To these, we would add:

  • consulting and working with their suppliers to understand any cost or production pressures they may be facing, including whether new or changed orders will require additional workers or additional overtime from current workers. Where a supplier is facing significant cost pressures, the business may consider innovative arrangements such as temporarily redirecting purchase orders to those particular suppliers, or where a supplier is facing surges in production demand, providing the supplier with an extension on delivery time frames;
  • continuing existing supplier due diligence and remediation processes such as issuing modern slavery questionnaires to suppliers and conducting any necessary supplier audits in the event modern slavery practices are identified. With any identified modern slavery incidents, businesses should work with those suppliers to address those incidents, rather than seeking to automatically terminate any supply contracts; and
  • collating information received from suppliers and undertaking a modern slavery risk assessment.

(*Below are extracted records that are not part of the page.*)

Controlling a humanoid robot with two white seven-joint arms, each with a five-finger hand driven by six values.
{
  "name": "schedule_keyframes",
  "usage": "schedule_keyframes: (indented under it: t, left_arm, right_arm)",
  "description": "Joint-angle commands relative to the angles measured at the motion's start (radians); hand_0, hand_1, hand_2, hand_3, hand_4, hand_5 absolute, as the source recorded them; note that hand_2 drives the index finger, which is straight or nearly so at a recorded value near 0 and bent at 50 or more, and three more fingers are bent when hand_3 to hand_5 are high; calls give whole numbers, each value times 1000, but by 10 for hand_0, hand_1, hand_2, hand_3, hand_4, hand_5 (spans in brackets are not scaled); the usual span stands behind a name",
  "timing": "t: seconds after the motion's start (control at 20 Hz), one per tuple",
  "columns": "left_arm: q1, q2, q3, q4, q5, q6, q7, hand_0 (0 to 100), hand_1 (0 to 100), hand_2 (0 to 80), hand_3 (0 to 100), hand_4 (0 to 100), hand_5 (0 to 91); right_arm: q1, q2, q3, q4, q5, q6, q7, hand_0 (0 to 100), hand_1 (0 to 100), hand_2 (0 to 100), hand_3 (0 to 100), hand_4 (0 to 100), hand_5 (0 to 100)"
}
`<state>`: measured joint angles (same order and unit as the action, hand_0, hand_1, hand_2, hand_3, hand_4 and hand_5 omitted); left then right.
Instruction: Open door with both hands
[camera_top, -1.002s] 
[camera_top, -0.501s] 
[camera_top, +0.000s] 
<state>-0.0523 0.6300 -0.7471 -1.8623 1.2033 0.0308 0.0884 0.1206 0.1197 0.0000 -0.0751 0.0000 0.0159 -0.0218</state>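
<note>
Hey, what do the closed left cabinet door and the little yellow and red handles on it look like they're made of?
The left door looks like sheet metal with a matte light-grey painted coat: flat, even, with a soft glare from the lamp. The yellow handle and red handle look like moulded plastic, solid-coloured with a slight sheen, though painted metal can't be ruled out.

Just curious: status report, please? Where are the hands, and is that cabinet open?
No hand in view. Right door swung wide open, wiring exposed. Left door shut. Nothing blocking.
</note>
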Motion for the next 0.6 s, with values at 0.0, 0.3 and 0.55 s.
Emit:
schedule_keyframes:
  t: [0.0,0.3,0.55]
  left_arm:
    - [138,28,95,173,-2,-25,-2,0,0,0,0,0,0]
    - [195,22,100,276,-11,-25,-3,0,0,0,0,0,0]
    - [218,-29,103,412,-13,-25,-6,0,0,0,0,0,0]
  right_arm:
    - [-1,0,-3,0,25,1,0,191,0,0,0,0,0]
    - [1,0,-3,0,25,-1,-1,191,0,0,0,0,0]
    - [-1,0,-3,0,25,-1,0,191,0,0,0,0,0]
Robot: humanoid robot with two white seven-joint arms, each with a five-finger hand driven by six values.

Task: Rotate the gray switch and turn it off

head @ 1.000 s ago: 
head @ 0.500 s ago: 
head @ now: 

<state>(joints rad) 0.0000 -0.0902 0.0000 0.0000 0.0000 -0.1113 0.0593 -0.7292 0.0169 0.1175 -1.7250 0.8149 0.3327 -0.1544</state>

As an example, if a supplier is in an industry with supply chain shortages such as in medical goods and equipment, this data may be used in any risk modelling undertaken by the business.

Overall, Australian businesses should take a collaborative approach in working with the suppliers to first understand and then address any incidence of modern slavery resulting from the economic impacts of COVID-19. As apparent from the ABF Guidance Note, collaboration with key stakeholders including suppliers, workers, business peers, investors, community, and peak industry bodies is key to addressing modern slavery and demonstrating that the business is serious about its obligations under the Commonwealth Modern Slavery Act.